* TASK TO COMPLETE: Please print the data that follows, keeping every line exact.

* RAW DATA:

________________________________________

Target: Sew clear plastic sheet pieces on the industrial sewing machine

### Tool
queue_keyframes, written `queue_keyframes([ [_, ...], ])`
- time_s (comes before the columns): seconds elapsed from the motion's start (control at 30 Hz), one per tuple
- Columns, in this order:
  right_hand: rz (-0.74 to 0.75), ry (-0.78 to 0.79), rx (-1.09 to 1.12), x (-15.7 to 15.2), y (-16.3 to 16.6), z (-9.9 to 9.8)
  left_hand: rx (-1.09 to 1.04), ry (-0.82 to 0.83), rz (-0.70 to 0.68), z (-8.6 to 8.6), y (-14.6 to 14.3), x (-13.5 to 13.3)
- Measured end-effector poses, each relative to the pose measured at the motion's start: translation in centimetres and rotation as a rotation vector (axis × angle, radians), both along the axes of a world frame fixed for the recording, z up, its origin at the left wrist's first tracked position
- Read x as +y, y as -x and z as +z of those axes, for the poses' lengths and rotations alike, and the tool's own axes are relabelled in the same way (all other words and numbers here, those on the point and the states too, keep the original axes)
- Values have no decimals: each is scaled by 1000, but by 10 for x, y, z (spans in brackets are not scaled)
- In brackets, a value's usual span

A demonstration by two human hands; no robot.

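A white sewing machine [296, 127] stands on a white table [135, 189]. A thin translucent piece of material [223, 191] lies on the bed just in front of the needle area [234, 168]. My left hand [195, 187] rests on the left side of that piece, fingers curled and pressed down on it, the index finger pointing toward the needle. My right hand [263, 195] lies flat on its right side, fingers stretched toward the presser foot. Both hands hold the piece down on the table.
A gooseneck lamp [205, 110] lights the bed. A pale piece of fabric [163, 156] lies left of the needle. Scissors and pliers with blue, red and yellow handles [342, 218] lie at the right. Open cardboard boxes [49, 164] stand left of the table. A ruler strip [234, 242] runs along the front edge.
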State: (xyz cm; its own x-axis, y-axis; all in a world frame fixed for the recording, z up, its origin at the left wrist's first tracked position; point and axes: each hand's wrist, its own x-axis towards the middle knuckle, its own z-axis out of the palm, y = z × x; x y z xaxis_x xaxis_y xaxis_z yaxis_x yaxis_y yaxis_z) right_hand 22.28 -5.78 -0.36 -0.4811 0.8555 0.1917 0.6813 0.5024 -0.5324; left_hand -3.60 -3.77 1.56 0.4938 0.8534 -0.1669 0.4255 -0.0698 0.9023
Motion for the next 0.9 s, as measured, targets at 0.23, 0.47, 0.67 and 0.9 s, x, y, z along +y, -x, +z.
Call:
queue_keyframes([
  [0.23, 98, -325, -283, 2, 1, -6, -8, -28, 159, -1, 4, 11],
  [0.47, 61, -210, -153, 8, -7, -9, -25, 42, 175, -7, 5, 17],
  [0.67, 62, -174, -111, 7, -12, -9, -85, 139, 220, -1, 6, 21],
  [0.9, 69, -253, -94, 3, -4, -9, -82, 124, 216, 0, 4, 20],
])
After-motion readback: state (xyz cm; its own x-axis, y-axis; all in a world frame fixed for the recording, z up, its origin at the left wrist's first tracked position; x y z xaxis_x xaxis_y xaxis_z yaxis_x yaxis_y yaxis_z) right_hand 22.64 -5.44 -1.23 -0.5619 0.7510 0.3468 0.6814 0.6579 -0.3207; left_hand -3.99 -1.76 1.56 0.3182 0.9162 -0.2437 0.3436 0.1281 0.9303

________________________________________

* ANSWER TO THE PROBLEM:
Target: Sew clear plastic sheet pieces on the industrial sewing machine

### Tool
queue_keyframes, written `queue_keyframes([ [_, ...], ])`
- time_s (comes before the columns): seconds elapsed from the motion's start (control at 30 Hz), one per tuple
- Columns, in this order:
  right_hand: rz (-0.74 to 0.75), ry (-0.78 to 0.79), rx (-1.09 to 1.12), x (-15.7 to 15.2), y (-16.3 to 16.6), z (-9.9 to 9.8)
  left_hand: rx (-1.09 to 1.04), ry (-0.82 to 0.83), rz (-0.70 to 0.68), z (-8.6 to 8.6), y (-14.6 to 14.3), x (-13.5 to 13.3)
- Measured end-effector poses, each relative to the pose measured at the motion's start: translation in centimetres and rotation as a rotation vector (axis × angle, radians), both along the axes of a world frame fixed for the recording, z up, its origin at the left wrist's first tracked position
- Read x as +y, y as -x and z as +z of those axes, for the poses' lengths and rotations alike, and the tool's own axes are relabelled in the same way (all other words and numbers here, those on the point and the states too, keep the original axes)
- Values have no decimals: each is scaled by 1000, but by 10 for x, y, z (spans in brackets are not scaled)
- In brackets, a value's usual span

A demonstration by two human hands; no robot.

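A white sewing machine [296, 127] stands on a white table [135, 189]. A thin translucent piece of material [223, 191] lies on the bed just in front of the needle area [234, 168]. My left hand [195, 187] rests on the left side of that piece, fingers curled and pressed down on it, the index finger pointing toward the needle. My right hand [263, 195] lies flat on its right side, fingers stretched toward the presser foot. Both hands hold the piece down on the table.
A gooseneck lamp [205, 110] lights the bed. A pale piece of fabric [163, 156] lies left of the needle. Scissors and pliers with blue, red and yellow handles [342, 218] lie at the right. Open cardboard boxes [49, 164] stand left of the table. A ruler strip [234, 242] runs along the front edge.
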State: (xyz cm; its own x-axis, y-axis; all in a world frame fixed for the recording, z up, its origin at the left wrist's first tracked position; point and axes: each hand's wrist, its own x-axis towards the middle knuckle, its own z-axis out of the palm, y = z × x; x y z xaxis_x xaxis_y xaxis_z yaxis_x yaxis_y yaxis_z) right_hand 22.28 -5.78 -0.36 -0.4811 0.8555 0.1917 0.6813 0.5024 -0.5324; left_hand -3.60 -3.77 1.56 0.4938 0.8534 -0.1669 0.4255 -0.0698 0.9023
Motion for the next 0.9 s, as measured, targets at 0.23, 0.47, 0.67 and 0.9 s, x, y, z along +y, -x, +z.
Call:
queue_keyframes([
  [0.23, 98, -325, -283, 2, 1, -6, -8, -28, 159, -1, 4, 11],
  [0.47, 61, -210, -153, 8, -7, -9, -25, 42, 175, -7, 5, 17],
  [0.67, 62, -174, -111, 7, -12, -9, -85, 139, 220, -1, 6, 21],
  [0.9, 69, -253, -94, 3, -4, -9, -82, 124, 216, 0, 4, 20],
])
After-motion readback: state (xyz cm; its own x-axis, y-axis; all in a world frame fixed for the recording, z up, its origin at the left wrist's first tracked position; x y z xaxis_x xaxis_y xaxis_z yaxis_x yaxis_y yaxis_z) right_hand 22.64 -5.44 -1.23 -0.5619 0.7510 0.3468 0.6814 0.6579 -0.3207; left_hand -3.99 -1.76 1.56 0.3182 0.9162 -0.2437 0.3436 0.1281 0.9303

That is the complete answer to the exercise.